Setting
A book of 1000 pages contains 1000 misprints. Estimate the chances that a given page contains at least three misprints.
Solution
My solution is
$$\binom{1000}{1}\left(\frac{1}{1000}\right)^3\left(\frac{999}{1000}\right)^{1000 - 3}$$
Please confirm?
On
The usual model here is a Poisson model: the number $X$ of misprints in a randomly chosen page has roughly Poisson distrobution, mean (and therefore parameter) $\lambda=\frac{1000}{1000}$. We have $\Pr(X\ge 3)=1-\Pr(X\le 2)$.
And $\Pr(X\le 2)\approx e^{-1}\frac{1^0}{0!}+e^{-1}\frac{1^1}{1!}+e^{-1}\frac{1^2}{2!}$.
On
The number of ways 1000 mistakes can happen in 1000 pages is $1000^{1000}$. Assuming all of them are equally likely, we calculate the required probability as follows.
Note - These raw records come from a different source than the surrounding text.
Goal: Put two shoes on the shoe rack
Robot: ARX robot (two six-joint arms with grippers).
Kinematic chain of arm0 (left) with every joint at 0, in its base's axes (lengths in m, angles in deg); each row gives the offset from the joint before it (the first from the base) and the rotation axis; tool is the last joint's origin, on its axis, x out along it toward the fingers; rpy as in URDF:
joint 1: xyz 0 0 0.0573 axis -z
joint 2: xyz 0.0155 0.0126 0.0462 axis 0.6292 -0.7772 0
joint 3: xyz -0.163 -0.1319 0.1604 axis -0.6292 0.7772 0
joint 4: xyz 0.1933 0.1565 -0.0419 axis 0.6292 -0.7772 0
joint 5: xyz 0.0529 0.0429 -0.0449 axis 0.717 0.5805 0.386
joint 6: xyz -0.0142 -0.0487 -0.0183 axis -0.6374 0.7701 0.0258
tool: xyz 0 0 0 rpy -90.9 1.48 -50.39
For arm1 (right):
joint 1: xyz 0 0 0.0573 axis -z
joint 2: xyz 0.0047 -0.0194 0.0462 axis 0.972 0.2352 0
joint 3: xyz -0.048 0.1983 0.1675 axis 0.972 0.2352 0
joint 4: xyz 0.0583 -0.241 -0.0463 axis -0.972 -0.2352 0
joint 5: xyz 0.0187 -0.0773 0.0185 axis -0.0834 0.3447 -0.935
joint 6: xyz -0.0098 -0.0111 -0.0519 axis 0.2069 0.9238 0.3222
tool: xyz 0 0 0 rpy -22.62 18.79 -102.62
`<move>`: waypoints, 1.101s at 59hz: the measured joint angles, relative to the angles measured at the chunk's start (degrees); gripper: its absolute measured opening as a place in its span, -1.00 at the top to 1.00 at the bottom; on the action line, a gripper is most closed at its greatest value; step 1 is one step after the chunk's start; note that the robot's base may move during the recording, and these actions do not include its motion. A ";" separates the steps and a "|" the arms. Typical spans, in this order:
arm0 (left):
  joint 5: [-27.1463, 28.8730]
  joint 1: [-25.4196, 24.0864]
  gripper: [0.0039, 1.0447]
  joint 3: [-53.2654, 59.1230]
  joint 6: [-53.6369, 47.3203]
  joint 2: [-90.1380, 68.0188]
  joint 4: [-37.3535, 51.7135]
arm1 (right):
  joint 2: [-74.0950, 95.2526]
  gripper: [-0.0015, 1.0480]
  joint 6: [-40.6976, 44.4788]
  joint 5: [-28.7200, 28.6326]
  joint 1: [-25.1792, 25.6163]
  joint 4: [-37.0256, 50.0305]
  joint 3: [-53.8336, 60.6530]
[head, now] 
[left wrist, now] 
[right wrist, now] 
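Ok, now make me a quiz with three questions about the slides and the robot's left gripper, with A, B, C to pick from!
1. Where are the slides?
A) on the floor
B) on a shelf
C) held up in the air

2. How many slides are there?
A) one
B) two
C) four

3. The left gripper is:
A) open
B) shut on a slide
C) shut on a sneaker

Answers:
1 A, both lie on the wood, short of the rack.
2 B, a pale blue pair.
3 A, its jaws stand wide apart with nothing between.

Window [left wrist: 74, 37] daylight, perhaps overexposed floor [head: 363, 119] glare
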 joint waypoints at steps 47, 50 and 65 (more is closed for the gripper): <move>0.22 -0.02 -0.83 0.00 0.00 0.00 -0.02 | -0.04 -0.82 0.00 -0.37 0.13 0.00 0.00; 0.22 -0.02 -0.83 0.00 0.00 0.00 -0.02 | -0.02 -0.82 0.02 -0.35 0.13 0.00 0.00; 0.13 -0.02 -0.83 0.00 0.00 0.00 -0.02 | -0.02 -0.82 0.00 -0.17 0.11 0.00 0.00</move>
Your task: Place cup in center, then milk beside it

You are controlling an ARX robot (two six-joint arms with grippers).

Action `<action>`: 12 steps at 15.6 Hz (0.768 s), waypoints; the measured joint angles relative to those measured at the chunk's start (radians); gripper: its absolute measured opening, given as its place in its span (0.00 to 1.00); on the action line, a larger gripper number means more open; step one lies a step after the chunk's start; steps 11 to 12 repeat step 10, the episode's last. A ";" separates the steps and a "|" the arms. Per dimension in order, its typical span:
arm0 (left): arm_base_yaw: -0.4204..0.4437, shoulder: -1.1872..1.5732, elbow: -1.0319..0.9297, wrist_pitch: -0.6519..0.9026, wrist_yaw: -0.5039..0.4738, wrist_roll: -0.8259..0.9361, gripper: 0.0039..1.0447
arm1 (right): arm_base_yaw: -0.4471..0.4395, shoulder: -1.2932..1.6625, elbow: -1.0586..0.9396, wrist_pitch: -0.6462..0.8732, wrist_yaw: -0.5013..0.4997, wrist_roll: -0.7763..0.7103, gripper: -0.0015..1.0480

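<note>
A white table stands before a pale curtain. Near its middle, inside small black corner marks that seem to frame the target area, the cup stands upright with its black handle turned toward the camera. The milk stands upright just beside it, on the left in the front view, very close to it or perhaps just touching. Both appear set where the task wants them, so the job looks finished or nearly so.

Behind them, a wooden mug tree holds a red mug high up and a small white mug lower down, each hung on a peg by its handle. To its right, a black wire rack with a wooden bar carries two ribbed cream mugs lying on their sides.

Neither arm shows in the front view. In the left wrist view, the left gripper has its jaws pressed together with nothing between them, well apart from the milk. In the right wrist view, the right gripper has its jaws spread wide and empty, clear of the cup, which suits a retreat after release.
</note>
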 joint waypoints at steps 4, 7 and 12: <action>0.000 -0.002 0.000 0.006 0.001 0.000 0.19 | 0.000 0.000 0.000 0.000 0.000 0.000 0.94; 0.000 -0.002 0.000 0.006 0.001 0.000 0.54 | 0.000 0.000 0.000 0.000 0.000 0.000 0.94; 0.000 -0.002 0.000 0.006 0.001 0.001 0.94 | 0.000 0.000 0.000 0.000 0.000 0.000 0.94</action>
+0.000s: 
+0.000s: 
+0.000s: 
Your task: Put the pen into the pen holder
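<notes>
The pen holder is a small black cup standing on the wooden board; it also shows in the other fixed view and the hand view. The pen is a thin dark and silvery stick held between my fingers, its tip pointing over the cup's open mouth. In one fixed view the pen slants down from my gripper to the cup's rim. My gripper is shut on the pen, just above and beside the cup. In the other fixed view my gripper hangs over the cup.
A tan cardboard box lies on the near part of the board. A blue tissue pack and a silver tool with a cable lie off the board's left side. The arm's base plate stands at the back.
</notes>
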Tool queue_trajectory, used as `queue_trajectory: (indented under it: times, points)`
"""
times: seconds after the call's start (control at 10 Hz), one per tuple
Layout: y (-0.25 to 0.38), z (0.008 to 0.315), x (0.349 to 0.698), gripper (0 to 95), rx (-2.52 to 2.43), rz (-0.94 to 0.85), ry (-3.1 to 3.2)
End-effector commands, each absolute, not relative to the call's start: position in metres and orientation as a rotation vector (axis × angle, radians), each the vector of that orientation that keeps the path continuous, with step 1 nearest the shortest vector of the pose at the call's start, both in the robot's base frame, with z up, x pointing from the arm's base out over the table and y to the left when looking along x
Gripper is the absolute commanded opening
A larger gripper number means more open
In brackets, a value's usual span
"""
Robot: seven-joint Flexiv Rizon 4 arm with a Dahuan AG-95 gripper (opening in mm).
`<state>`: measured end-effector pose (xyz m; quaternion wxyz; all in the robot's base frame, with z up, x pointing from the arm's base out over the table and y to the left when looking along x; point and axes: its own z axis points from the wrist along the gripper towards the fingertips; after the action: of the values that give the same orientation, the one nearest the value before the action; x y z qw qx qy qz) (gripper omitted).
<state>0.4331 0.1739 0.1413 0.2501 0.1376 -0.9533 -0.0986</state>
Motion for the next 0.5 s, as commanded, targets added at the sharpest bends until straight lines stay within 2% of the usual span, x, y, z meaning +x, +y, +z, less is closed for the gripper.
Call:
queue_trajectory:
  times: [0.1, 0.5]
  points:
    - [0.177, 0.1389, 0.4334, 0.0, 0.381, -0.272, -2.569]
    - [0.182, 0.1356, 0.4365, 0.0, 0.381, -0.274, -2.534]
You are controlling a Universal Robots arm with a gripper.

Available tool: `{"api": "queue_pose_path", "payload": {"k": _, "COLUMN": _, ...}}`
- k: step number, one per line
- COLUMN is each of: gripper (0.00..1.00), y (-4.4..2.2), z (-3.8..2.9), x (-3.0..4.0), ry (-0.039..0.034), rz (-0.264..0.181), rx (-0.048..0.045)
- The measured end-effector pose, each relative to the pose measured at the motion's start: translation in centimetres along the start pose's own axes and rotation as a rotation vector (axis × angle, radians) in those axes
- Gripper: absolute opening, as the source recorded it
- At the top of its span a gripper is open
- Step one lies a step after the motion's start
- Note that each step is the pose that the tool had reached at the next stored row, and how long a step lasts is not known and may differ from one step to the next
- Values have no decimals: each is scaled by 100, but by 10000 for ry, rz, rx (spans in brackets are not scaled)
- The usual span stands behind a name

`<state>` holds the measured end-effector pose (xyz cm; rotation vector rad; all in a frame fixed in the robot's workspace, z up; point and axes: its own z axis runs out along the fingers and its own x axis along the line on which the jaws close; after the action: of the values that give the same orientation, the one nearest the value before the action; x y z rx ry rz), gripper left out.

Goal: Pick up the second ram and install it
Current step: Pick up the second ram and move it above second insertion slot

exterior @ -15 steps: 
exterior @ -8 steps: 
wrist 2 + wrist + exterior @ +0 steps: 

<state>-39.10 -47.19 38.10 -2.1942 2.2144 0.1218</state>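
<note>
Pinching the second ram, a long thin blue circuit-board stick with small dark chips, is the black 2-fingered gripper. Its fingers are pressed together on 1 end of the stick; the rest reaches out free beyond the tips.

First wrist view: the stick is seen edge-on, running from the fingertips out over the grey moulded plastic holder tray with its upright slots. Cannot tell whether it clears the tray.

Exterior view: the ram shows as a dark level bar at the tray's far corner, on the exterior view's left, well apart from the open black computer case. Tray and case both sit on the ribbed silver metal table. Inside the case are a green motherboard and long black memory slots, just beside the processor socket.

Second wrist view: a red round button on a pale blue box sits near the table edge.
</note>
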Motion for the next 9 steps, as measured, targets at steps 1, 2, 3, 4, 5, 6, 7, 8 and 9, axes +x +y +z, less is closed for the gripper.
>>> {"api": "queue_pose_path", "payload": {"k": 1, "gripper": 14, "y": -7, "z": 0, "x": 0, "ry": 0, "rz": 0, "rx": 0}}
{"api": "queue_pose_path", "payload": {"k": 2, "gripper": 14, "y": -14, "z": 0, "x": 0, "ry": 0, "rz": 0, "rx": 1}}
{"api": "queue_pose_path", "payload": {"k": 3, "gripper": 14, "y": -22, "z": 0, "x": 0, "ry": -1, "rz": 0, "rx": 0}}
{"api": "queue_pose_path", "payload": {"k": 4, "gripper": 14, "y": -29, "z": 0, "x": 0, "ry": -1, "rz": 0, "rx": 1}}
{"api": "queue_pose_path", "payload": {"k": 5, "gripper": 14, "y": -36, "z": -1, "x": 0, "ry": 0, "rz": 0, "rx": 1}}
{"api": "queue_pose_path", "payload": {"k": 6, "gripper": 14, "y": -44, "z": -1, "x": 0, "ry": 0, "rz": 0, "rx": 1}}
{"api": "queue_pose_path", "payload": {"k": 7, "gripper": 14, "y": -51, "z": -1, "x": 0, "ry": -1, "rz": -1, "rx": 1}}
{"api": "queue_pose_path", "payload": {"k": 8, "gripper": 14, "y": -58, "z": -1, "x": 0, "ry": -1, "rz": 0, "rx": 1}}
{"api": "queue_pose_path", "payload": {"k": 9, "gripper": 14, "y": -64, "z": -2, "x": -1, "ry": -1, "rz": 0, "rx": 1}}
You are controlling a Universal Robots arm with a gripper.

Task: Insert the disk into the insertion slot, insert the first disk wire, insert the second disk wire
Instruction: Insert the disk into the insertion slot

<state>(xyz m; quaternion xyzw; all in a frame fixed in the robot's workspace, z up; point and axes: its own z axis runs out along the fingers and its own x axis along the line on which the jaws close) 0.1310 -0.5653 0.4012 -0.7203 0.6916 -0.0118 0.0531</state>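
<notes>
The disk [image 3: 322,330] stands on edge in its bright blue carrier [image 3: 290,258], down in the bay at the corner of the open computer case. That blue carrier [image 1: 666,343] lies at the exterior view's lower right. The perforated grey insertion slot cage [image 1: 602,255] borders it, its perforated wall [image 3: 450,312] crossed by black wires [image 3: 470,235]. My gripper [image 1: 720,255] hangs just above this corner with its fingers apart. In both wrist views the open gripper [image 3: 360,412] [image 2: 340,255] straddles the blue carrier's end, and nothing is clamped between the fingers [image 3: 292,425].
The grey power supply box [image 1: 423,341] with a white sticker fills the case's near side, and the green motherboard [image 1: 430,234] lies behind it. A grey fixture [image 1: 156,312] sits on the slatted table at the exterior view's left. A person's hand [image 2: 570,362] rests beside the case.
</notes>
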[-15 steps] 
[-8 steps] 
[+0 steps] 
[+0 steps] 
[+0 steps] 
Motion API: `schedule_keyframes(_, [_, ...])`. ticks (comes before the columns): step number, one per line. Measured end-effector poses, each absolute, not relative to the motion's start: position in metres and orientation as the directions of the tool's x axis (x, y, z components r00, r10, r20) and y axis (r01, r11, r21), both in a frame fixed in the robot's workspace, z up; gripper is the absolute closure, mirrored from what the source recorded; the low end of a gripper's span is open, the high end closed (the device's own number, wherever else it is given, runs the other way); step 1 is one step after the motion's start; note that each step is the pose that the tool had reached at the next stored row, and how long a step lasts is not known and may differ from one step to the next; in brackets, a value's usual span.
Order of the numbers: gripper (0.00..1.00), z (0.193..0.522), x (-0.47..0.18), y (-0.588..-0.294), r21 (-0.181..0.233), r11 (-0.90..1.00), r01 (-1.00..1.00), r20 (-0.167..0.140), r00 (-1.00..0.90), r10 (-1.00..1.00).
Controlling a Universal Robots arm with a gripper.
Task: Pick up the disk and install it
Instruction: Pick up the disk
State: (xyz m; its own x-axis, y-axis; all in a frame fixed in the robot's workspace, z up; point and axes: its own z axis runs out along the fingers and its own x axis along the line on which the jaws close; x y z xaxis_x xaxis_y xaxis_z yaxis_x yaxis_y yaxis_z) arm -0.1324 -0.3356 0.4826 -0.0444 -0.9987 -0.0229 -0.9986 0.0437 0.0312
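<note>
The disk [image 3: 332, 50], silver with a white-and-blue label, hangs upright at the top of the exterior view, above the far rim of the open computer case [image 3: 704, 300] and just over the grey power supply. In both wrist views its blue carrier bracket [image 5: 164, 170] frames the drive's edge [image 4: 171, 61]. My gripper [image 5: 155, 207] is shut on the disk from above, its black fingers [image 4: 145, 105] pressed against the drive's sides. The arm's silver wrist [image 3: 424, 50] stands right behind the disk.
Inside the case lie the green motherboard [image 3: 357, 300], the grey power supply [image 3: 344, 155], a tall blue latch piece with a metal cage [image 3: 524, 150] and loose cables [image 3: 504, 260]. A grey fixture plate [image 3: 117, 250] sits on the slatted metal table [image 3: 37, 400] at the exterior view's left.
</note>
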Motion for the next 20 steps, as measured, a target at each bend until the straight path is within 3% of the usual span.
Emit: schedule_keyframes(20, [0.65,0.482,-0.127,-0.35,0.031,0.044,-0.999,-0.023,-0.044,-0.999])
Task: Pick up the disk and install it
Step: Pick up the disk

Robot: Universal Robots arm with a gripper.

The number of ways given page can have at most 2 mistakes is $999^{1000} + 1000(999)^{999}+\frac{1000*999}{2}999^{998}$.
Therefore the required probability is $$1-\frac{999^{1000} + 1000(999)^{999}+\frac{1000*999}{2}999^{998}}{1000^{1000}}$$
On
Assuming that the misprints are independently distributed across the book, and equally likely to be on any page, the number of misprints $X$ on a given page is binomially distributed with parameters $n = 1000$ ($=$ number of misprints) and $p = 1/1000$ ($=$ probability of a misprint ending up on the given page).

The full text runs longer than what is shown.